Foi em depoimento revelador ao “Encontros do Araguaia”, livro organizado por este jornalista, que o senador paranaense Alvaro Dias esmiuçou seus planos para 2018: será candidato à presidência da República. A decisão é política, mas conta com uma interferência familiar. Em reunião de fim ano, o filho do senador, Alvaro Dias Filho, foi o porta-voz da família no que se referia ao futuro político do pai. Todos concordavam que a vida que o senador levava entre Curitiba e Brasília era sacrificante, mas rejeitavam, por outro lado, a candidatura dele ao governo do Paraná.
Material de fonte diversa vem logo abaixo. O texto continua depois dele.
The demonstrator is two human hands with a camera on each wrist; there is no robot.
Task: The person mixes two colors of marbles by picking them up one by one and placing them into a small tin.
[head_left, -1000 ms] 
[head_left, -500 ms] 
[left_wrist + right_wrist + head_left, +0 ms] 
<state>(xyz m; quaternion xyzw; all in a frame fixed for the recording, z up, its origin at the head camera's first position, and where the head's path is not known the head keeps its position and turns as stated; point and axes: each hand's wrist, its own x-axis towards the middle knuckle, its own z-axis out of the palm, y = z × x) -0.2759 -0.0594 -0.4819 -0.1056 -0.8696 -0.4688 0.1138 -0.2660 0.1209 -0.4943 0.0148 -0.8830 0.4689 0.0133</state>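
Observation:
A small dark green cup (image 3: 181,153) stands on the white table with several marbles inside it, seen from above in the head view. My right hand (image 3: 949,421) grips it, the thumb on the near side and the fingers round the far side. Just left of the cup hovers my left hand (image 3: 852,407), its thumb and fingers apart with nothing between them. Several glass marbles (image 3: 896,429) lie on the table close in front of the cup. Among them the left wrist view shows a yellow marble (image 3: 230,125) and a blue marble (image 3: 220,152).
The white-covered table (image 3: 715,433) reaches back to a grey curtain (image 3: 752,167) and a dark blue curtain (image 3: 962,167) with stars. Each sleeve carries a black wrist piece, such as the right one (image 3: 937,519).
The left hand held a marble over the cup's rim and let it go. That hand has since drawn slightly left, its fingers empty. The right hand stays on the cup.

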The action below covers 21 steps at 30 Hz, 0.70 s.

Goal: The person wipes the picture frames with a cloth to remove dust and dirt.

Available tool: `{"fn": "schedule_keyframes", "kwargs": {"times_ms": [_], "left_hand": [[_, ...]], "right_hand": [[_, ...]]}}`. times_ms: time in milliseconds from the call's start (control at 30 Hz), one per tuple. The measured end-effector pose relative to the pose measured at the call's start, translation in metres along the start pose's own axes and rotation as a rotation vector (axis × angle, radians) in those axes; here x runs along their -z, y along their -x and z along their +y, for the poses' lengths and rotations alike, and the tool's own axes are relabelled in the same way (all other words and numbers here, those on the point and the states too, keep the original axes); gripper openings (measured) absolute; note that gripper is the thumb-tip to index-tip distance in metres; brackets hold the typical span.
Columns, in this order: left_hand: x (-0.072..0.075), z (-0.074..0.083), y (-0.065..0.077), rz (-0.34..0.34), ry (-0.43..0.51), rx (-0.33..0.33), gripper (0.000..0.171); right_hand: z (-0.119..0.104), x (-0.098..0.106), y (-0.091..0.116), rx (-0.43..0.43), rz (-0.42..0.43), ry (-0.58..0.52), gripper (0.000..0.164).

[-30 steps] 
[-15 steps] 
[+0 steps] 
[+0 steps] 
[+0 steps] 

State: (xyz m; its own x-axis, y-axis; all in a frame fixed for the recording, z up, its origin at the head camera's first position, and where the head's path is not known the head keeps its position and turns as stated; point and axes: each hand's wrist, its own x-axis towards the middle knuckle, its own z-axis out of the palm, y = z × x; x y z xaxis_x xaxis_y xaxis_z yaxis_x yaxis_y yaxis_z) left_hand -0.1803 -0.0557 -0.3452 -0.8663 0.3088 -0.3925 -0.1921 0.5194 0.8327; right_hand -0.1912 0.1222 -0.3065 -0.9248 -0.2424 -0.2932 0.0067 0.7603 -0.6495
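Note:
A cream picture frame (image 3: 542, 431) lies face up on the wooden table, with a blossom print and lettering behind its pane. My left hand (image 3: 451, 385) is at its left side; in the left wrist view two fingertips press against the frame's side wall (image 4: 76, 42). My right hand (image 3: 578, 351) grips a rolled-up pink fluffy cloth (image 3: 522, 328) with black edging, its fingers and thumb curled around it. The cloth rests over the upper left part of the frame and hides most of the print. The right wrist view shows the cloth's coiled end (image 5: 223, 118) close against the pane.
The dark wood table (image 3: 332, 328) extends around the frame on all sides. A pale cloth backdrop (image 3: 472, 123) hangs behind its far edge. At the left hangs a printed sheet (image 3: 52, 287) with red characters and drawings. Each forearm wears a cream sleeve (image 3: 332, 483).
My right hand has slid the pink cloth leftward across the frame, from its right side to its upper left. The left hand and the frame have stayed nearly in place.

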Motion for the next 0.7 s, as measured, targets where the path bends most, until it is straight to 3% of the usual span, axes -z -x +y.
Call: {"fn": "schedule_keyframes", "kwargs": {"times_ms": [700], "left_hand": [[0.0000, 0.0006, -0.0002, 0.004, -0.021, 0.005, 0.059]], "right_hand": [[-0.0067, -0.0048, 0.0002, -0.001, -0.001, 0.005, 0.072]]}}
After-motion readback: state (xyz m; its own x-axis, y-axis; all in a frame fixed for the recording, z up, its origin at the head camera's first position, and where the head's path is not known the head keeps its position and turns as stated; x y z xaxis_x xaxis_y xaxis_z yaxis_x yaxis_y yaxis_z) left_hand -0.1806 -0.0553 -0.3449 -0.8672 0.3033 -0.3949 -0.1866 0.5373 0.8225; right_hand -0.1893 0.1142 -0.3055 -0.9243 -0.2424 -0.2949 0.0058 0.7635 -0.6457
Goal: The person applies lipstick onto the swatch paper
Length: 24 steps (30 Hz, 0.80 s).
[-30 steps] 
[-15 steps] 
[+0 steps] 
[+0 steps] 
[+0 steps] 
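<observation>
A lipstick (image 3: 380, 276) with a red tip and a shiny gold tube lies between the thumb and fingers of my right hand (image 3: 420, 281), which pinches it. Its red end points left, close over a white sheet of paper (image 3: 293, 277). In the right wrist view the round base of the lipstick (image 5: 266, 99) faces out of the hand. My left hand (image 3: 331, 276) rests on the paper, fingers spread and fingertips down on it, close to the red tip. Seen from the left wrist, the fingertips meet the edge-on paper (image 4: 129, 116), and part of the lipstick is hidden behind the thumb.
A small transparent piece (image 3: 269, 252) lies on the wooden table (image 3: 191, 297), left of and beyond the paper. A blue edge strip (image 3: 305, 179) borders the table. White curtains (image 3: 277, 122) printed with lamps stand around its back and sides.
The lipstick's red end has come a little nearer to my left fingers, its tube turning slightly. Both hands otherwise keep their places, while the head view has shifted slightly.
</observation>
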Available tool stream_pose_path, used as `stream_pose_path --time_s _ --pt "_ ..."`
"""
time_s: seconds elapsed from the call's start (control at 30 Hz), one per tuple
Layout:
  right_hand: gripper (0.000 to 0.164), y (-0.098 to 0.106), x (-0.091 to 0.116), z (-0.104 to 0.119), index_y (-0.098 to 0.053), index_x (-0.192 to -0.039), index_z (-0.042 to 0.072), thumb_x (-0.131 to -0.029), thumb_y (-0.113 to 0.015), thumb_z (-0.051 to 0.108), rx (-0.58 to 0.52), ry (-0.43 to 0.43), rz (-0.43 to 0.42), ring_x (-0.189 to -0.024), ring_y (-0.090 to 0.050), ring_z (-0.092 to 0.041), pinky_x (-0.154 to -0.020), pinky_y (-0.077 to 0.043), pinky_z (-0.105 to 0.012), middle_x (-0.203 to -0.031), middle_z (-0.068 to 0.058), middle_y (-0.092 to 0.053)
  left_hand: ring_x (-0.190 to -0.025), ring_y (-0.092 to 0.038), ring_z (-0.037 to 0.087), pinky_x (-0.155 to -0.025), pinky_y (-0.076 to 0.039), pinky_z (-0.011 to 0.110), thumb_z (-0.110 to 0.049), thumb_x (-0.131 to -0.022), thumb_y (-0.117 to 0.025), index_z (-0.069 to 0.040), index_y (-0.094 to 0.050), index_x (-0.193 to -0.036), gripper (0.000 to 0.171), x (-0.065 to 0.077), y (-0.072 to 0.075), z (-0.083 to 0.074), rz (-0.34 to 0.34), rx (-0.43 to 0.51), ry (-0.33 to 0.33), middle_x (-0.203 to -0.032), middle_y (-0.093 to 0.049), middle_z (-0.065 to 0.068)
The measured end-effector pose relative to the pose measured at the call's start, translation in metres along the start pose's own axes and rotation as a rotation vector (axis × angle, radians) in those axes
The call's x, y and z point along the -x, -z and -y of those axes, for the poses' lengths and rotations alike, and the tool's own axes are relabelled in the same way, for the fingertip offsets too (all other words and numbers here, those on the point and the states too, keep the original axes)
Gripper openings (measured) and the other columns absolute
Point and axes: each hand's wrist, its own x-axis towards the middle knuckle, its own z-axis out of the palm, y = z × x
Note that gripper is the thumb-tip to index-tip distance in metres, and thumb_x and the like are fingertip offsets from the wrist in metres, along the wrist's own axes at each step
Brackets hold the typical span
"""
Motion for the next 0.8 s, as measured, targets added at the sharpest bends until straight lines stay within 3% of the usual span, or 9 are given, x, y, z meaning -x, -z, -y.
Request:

Esta sim implicaria carga demasiada à família, por causa das interferências pessoais. Por isso, bateram o martelo. Que ele disputasse a presidência da República, caso desejasse. Se vencer, muito bem. Se não vencer, que volte para casa e escreva um livro.
VERDE QUE NÃO TE QUERO
Alvaro Dias tem mandato até o ano que vem. Em 2016, com a janela partidária aberta, filiou-se ao PV, um partido de inspiração ambiental, mas imerso em problemas internos e em falta de representatividade. Agora tenta reunir forças para criar uma nova legenda, o Podemos (calcado no partido espanhol de mesmo nome), e assim ganhar mais tempo de TV. É um desafio.
NOME SEM MÁCULA
Se algo motiva Alvaro são os novos acontecimentos. Com as denúncias da Lava Jato, o número de candidatos de alto coturno que se apresentavam para a disputa segue diminuindo. Há razões de sobra para crer que Lula, Aécio Neves, Geraldo Alckmin e José Serra devam soçobrar diante do escândalo do Petrolão e do Caixa 2. Alvaro seria um nome sem mácula.
PODEMOS
No ano passado, Alvaro reuniu-se com parlamentares paulistas dispostos a viabilizar o Podemos no país. O partido tem um quê de socialismo e outro do democratismo americano de Barack Obama. Rema, portanto, contra o trumpismo ao mesmo tempo em que dá vazão ao liberalismo econômico. É tudo o que Alvaro almeja de uma legenda partidária. Quanto à disputa ao governo do Paraná, segue descartada. O senador pretende seguir a recomendação familiar. Sai candidato a presidente e, se tudo der certo, conta com o apoio do irmão e pré-candidato ao governo Osmar Dias (que ora segue no PDT). É o cenário mais próximo da realidade.